▶ [WHAT IS BEING ASKED]:
Copy exactly the lines of the data below that run from the line holding "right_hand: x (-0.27" through the line holding "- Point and", both ends included.

▶ [INPUT DATA]:
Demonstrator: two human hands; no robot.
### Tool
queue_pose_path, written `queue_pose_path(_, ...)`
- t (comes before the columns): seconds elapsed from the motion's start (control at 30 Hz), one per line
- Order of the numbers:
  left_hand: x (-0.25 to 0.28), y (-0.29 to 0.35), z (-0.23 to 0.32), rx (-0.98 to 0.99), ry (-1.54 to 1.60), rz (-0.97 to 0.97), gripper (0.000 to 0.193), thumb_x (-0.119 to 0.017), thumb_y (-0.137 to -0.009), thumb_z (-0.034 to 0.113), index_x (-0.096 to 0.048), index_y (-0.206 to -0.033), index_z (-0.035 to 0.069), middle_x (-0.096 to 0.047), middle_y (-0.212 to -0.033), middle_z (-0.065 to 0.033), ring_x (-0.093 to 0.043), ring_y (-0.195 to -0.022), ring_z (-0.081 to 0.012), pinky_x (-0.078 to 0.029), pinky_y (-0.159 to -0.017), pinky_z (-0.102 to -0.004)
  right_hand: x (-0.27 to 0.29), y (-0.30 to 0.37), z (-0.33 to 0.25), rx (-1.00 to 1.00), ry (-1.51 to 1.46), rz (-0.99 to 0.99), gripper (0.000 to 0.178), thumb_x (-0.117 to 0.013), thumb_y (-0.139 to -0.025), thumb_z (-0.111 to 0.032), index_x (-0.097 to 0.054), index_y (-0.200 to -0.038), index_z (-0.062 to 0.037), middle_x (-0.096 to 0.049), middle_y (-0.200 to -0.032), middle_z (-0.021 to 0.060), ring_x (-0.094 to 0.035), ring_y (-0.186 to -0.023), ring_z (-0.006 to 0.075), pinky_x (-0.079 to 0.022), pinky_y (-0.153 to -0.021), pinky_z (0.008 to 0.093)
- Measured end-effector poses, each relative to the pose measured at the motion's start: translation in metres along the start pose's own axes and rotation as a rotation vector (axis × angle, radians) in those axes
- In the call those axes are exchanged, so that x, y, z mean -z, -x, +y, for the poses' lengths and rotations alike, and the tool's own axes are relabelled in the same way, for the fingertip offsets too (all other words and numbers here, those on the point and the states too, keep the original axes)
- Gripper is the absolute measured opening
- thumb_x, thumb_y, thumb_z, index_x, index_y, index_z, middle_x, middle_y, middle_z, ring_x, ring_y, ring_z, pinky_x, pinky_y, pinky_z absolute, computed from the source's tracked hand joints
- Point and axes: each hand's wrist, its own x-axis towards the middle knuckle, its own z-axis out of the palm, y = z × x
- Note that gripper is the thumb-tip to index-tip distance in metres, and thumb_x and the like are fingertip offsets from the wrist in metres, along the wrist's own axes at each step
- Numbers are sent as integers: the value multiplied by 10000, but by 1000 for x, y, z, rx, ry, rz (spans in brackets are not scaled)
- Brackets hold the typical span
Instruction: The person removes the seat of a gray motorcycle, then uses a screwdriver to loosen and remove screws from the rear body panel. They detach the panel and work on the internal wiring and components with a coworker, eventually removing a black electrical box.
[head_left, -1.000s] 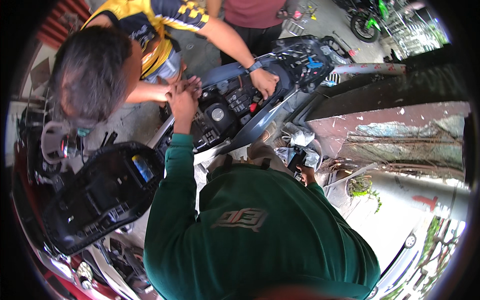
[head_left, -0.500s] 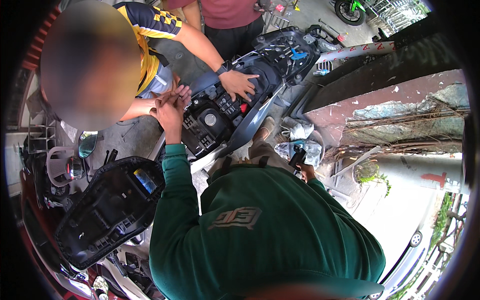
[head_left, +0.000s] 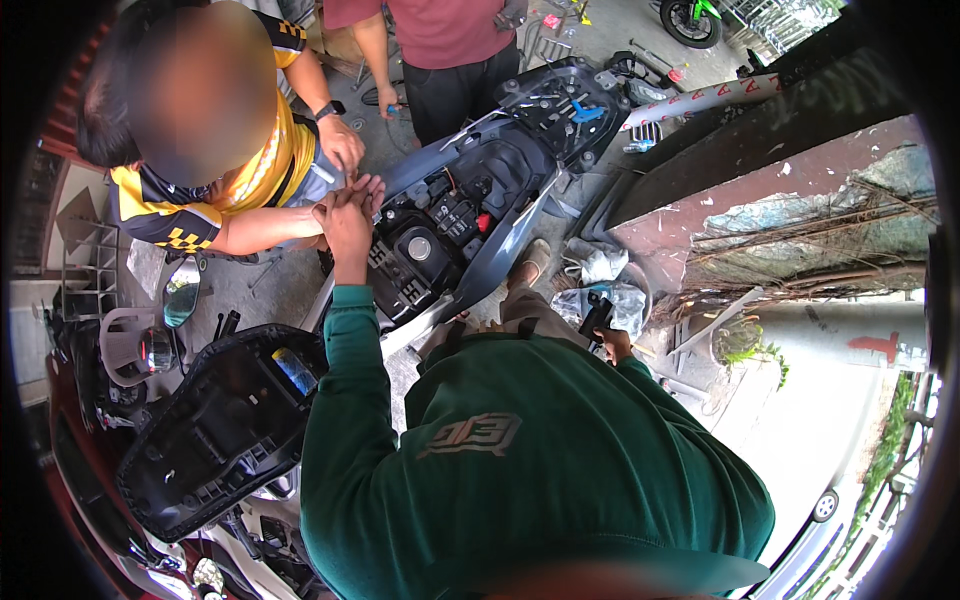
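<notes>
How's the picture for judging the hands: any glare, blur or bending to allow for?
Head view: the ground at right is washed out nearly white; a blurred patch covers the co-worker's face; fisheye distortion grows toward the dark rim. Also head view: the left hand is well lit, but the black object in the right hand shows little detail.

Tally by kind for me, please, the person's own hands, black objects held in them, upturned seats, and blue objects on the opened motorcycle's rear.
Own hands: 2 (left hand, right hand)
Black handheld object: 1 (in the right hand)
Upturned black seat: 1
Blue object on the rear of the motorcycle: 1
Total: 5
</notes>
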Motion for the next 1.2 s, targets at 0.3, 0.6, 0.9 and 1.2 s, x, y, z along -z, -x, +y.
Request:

▶ [THE ANSWER]:
  right_hand: x (-0.27 to 0.29), y (-0.30 to 0.37), z (-0.33 to 0.25), rx (-1.00 to 1.00), ry (-1.51 to 1.46), rz (-0.99 to 0.99), gripper (0.000 to 0.178), thumb_x (-0.117 to 0.013), thumb_y (-0.139 to -0.025), thumb_z (-0.111 to 0.032), index_x (-0.097 to 0.054), index_y (-0.200 to -0.038), index_z (-0.062 to 0.037), middle_x (-0.096 to 0.049), middle_y (-0.200 to -0.032), middle_z (-0.021 to 0.060), ring_x (-0.094 to 0.035), ring_y (-0.186 to -0.023), ring_z (-0.006 to 0.075), pinky_x (-0.079 to 0.022), pinky_y (-0.153 to -0.021), pinky_z (0.008 to 0.093)
- Measured end-effector poses, each relative to the pose measured at the motion's start: translation in metres along the start pose's own axes and rotation as a rotation vector (axis × angle, radians) in those axes
- In the call those axes are exchanged, so that x, y, z mean -z, -x, +y, for the poses' lengths and rotations alike, and the tool's own axes are relabelled in the same way, for the fingertip offsets too (all other words and numbers here, those on the point and the states too, keep the original axes)
- Gripper is the absolute measured opening
- thumb_x, thumb_y, thumb_z, index_x, index_y, index_z, middle_x, middle_y, middle_z, ring_x, ring_y, ring_z, pinky_x, pinky_y, pinky_z absolute, computed from the source's tracked hand joints
- Point and axes: each hand's wrist, its own x-axis towards the middle knuckle, its own z-axis out of the palm, y = z × x

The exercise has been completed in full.